Oh, except that I got contacts and dyed my hair. Nothing major, just covered the greys, but now I feel like this scene from "She's Out of Control" (the magic happens around the 3:00 mark and then again at 6:00 -- just skip the rest). Ugh, remember that movie?!?!?! LOVED it!!! How could you not? I mean a movie with Tony Danza getting fatherly advice from Wallace Shawn on preserving the chastity of his suddenly super-hot daughter? Winner, winner, chicken dinner my friends. And I always wished I could have some kind of makeover like that, but alas I got a makeover and still managed to look like this:
Check those tan lines!

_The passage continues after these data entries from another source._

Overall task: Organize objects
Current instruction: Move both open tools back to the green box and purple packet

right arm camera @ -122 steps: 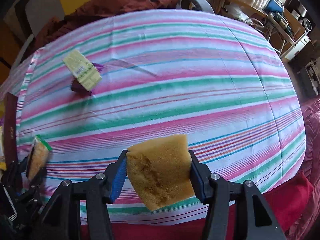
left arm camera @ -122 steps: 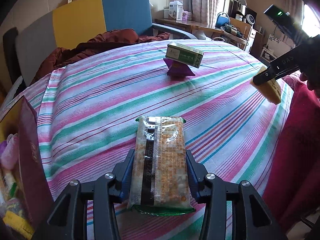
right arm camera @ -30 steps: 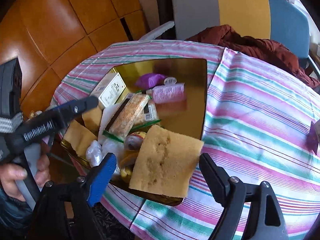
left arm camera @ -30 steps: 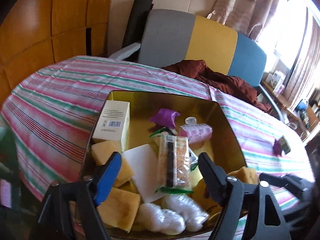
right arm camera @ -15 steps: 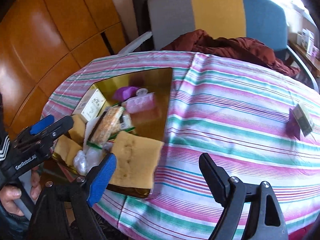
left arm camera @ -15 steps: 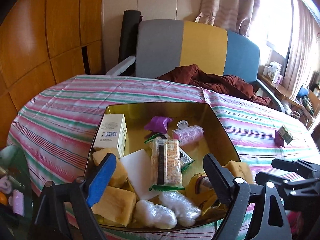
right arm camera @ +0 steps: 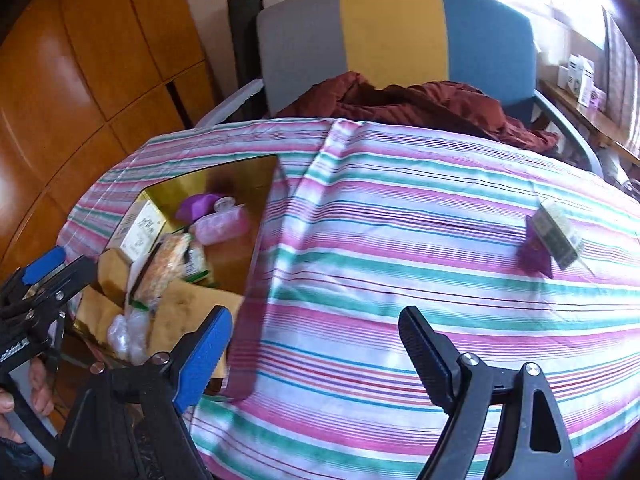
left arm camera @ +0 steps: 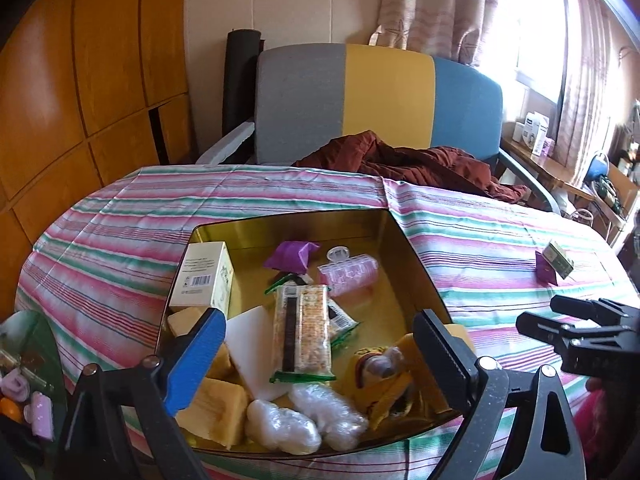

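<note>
Over the gold tin [left arm camera: 416, 264] the left gripper [left arm camera: 316, 356] hangs with jaws opening and nothing between them, the snack bar [left arm camera: 303, 332] lying in the tin below; the right gripper [right arm camera: 316, 344] gapes empty above the cloth [right arm camera: 400, 240]. Best next: swing right toward the green box [right arm camera: 558, 234] leaning on the purple packet [right arm camera: 532, 256], approaching squarely. Only a barcode shows on the white box [left arm camera: 202, 276]; its print is unreadable

Gold tin [left arm camera: 420, 268] on striped table, open, holding cracker pack [left arm camera: 303, 332] lying flat at centre, white box [left arm camera: 204, 274], yellow sponges [left arm camera: 218, 406], purple pouch [left arm camera: 291, 256], pink roller [left arm camera: 349, 276]. Green box [right arm camera: 558, 236] rests tilted on another purple packet [right arm camera: 534, 254], well apart.
</note>
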The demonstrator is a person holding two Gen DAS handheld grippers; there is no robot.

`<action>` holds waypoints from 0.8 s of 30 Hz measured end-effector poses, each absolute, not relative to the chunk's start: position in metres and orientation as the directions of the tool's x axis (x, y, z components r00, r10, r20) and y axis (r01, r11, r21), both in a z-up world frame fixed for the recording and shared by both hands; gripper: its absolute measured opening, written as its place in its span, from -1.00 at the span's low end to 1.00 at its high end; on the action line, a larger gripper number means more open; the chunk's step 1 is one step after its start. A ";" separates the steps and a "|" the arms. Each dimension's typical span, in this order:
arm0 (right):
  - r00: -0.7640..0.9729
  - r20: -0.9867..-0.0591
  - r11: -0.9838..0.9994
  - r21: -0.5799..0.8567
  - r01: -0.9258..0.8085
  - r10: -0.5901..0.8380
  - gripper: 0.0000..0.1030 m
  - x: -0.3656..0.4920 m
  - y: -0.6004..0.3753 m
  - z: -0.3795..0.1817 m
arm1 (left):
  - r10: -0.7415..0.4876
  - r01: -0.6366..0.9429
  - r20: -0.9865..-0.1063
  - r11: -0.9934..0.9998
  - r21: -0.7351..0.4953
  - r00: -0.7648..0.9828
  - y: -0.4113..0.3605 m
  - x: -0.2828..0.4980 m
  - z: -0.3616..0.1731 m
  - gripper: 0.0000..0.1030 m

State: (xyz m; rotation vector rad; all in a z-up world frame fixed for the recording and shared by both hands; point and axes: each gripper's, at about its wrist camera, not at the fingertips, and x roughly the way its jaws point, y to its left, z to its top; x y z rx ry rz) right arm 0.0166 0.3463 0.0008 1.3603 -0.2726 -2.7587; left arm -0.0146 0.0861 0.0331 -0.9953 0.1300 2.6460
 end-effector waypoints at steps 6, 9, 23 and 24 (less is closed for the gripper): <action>-0.602 -0.797 -0.985 0.140 -0.104 -0.050 0.69 0.014 0.383 0.001 | 0.284 -0.367 -0.644 -0.930 -0.004 -0.710 0.104 -0.010 0.042 0.85; -0.603 -0.798 -0.979 0.130 -0.159 -0.008 0.69 0.014 0.411 0.003 | 0.309 -0.402 -0.638 -0.916 0.000 -0.705 0.116 -0.009 0.047 0.85; -0.543 -0.820 -0.872 0.124 -0.474 0.179 0.69 -0.019 0.571 -0.005 | 0.390 -0.533 -0.677 -0.846 0.004 -0.624 0.180 -0.005 0.039 0.86; -0.535 -0.826 -0.869 0.123 -0.480 0.178 0.69 -0.025 0.577 -0.009 | 0.392 -0.539 -0.683 -0.843 0.003 -0.617 0.185 -0.006 0.038 0.86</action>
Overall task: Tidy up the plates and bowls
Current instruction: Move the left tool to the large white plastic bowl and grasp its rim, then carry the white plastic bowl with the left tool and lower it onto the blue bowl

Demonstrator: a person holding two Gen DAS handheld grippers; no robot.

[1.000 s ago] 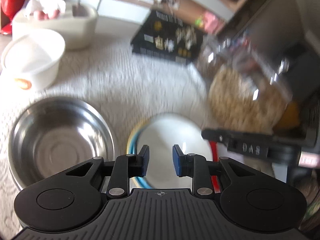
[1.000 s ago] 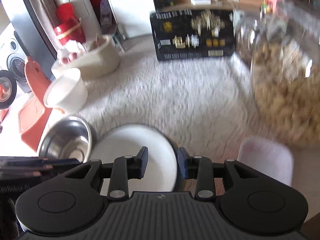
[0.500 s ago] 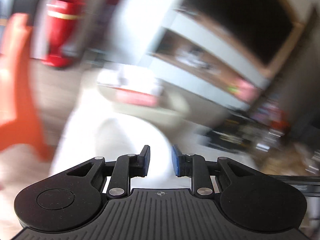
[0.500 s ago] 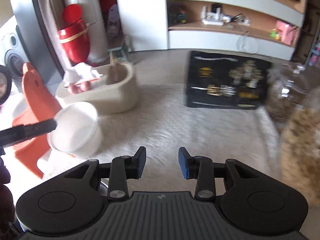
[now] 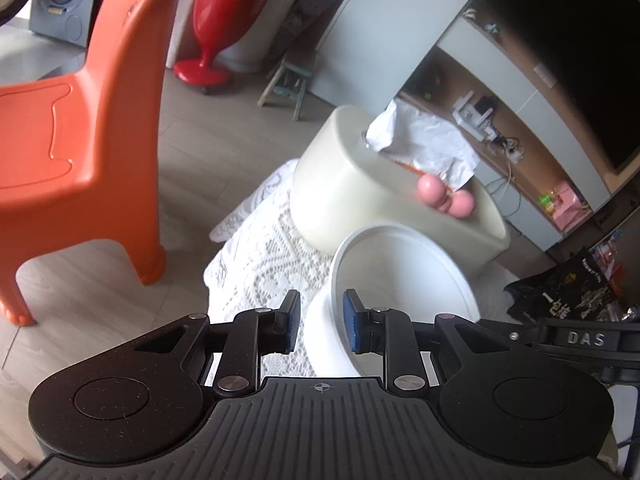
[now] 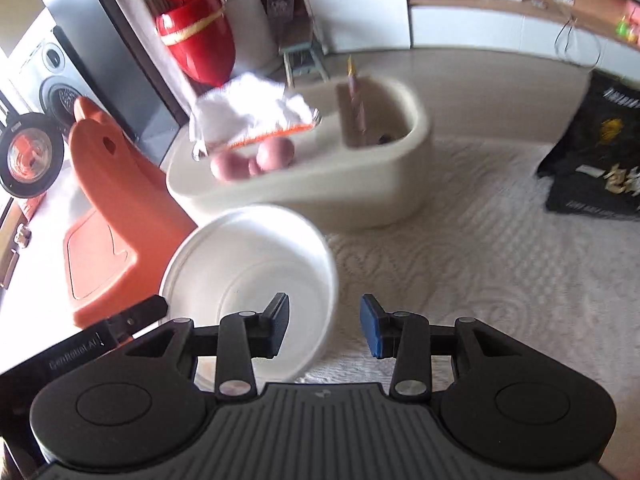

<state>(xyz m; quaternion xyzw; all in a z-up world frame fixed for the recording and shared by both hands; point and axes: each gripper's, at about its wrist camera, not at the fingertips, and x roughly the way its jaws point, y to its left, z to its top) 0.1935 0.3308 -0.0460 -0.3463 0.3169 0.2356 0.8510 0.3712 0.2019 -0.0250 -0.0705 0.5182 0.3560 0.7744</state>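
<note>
A white plastic bowl (image 5: 404, 280) stands on the lace-covered table. My left gripper (image 5: 320, 326) is open, with the bowl's left rim between its two blue pads; I cannot tell whether they touch it. In the right wrist view the same bowl (image 6: 248, 276) sits just ahead. My right gripper (image 6: 324, 330) is open, its left finger over the bowl's inside and its right finger outside the right rim. The left gripper's body (image 6: 104, 336) shows at the bowl's left side. The steel bowl and the plates are out of view.
A cream tub (image 5: 360, 188) with paper and pink balls stands right behind the bowl, also in the right wrist view (image 6: 320, 176). An orange child's chair (image 5: 76, 128) stands on the floor to the left. A black box (image 6: 596, 148) lies at the right on the tablecloth (image 6: 480, 264).
Both grippers have swung away from the plates and steel bowl, up and left to the white bowl. The right gripper's jaws have opened wider. The left gripper now straddles the bowl's rim.
</note>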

I was on the swim team, so yeah. You should have seen my back! And before you get all, "Ohhh, but you're cute" let me remind you that you can't see my eyebrows close up. It was the mid-90's and I had no idea how to pluck.

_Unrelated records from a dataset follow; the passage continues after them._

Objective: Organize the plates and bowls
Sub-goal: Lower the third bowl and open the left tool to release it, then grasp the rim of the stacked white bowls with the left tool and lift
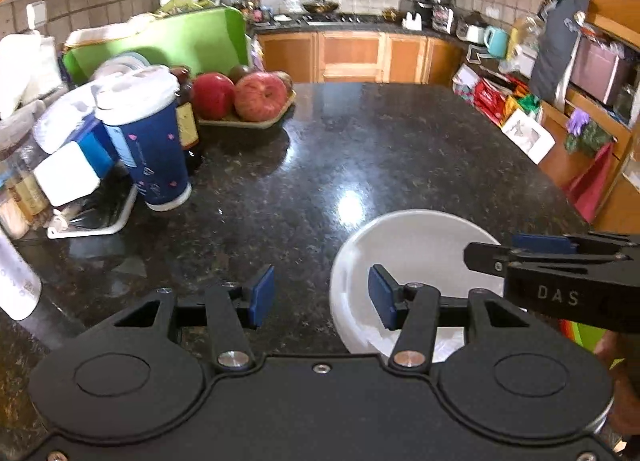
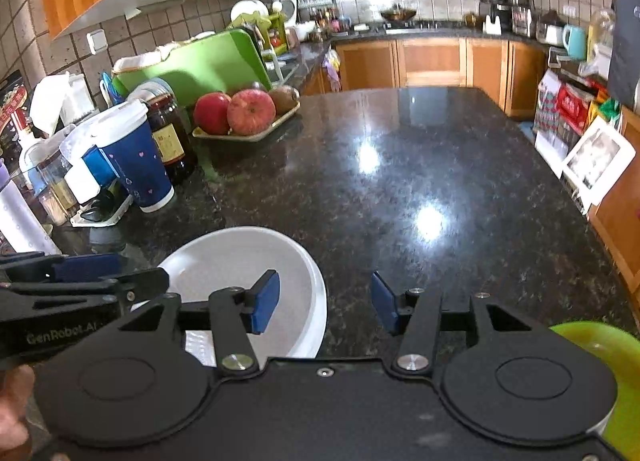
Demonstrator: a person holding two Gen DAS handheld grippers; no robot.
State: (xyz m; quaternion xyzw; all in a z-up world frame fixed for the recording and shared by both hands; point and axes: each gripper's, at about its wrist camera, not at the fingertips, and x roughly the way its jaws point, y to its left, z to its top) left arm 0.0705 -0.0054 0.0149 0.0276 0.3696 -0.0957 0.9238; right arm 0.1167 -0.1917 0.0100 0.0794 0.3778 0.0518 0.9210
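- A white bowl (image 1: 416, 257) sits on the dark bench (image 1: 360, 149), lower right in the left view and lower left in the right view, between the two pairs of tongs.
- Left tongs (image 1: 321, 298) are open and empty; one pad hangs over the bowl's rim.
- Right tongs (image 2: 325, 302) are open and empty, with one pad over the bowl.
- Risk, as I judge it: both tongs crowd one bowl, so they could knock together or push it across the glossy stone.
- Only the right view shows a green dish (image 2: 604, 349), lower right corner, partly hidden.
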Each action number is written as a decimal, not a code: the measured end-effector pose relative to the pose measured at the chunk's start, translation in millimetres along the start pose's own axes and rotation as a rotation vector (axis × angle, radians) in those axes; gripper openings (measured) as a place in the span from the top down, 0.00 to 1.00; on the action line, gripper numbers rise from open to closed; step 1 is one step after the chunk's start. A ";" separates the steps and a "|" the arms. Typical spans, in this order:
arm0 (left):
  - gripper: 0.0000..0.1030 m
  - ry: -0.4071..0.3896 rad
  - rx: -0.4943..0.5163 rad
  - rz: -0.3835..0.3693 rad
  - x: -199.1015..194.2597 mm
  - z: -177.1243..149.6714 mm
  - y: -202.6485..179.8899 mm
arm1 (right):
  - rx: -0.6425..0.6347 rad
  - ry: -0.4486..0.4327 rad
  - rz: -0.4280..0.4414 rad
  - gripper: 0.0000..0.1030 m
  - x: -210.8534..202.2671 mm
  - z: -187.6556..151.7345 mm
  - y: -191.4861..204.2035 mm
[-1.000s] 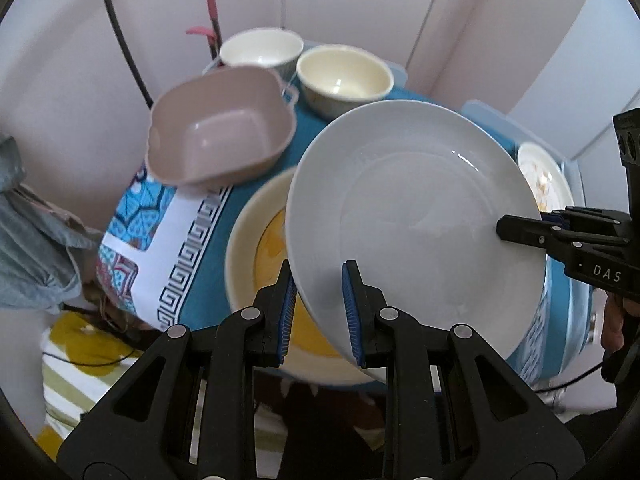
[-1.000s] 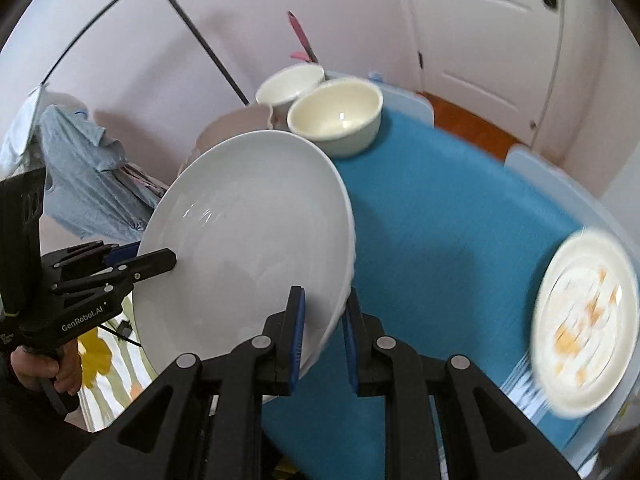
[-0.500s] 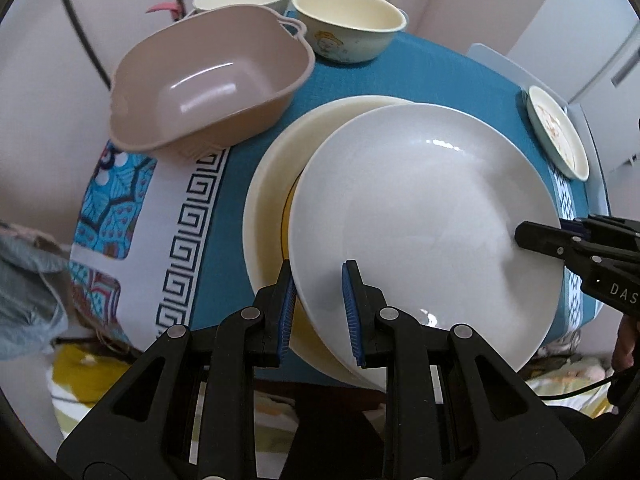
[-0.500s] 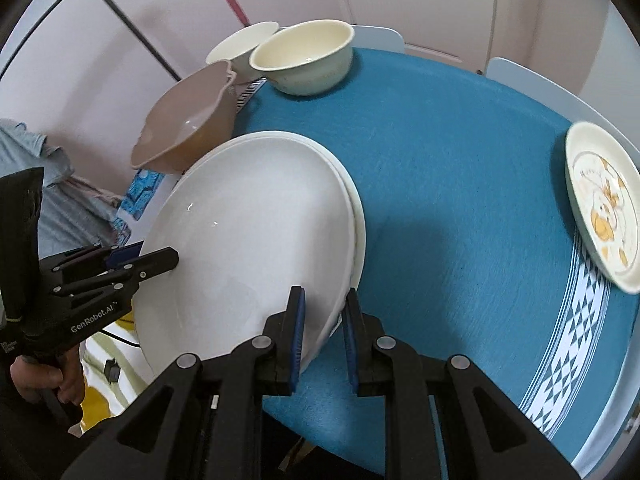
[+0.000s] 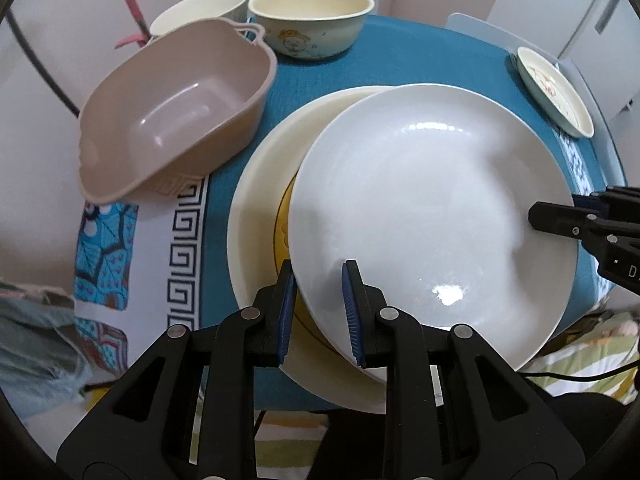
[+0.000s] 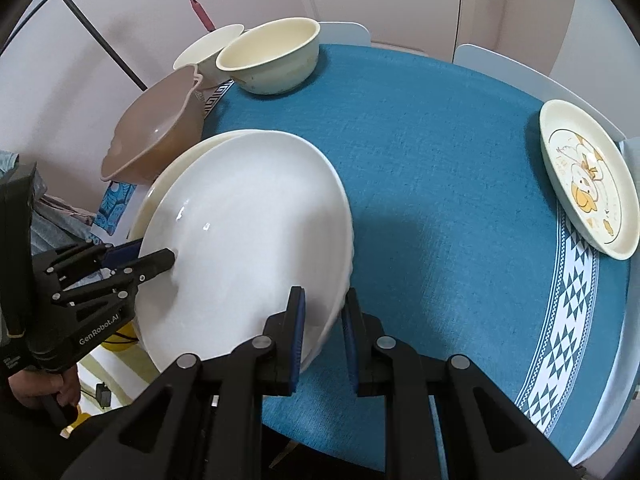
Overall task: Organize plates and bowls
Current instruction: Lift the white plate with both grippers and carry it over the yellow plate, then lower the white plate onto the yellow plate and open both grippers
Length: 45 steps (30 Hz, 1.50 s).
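Note:
Both grippers hold one large white plate (image 5: 432,208) by opposite rims, just above a cream plate (image 5: 260,208) with a yellow centre on the blue tablecloth. My left gripper (image 5: 318,284) is shut on the white plate's near rim. My right gripper (image 6: 322,308) is shut on its other rim; the plate (image 6: 248,232) covers most of the cream plate (image 6: 200,148) in that view. A brown handled bowl (image 5: 176,108) sits left of the stack. A cream bowl (image 5: 308,16) and a white bowl (image 5: 196,8) stand at the back.
A small cream plate with a cartoon print (image 6: 588,176) lies at the table's right edge (image 5: 554,88). A pink utensil (image 5: 130,4) stands behind the bowls. The round table (image 6: 440,168) drops off close behind the stack, with cloth and cables below.
Both grippers have lowered the white plate from a raised tilt down toward the cream plate. It now lies nearly flat over it.

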<state>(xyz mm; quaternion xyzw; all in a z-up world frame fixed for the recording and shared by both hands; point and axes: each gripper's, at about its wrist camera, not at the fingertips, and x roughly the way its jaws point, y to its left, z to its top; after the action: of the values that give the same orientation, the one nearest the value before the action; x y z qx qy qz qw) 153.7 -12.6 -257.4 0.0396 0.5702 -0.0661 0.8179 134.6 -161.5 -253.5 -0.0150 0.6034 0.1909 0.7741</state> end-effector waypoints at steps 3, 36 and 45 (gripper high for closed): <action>0.80 -0.011 0.055 0.062 -1.2 0.3 -6.0 | -0.009 0.002 -0.013 0.84 1.5 -1.0 4.0; 0.80 -0.053 0.215 0.281 -8.0 -6.9 -31.7 | -0.102 -0.010 -0.118 0.84 2.0 -0.2 18.7; 0.80 -0.062 0.206 0.302 -10.8 -8.3 -31.1 | -0.103 -0.009 -0.111 0.84 2.5 0.7 18.1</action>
<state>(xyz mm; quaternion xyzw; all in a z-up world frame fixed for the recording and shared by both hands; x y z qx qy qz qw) 137.5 -41.5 -249.8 0.2060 0.5224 -0.0018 0.8274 130.1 -143.9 -252.0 -0.0872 0.5874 0.1785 0.7845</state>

OK, so anyway, the Christmas Oops. Wow, this is about as round about a way I could get to this story.
We needed new stockings. On our first Christmas, Christian and I had to get everything being it was our First Christmas Together and all, so we chintzed out and got cheap-o stockings because we had to spend money on everything else. Years go by and finally I'm like, "I'm going to make stockings THIS YEAR." So I whip them up in record time (it really is super easy to make basic stockings - tons of tutes here), and then I decided to embellish them by gluing cute felt shapes on instead of sewing them because that's a time saver right? Only I use E6000 in my unventilated bedroom, and soon I get the vapors, but not the vapors like, "Lawdy, help me sir, I've got the vapors!" but more like the "So this is what whippits are like?" vapors.
I made a booboo by stocking #3, which is my stocking.
At least I was high enough not to care by the time I was done. Haha!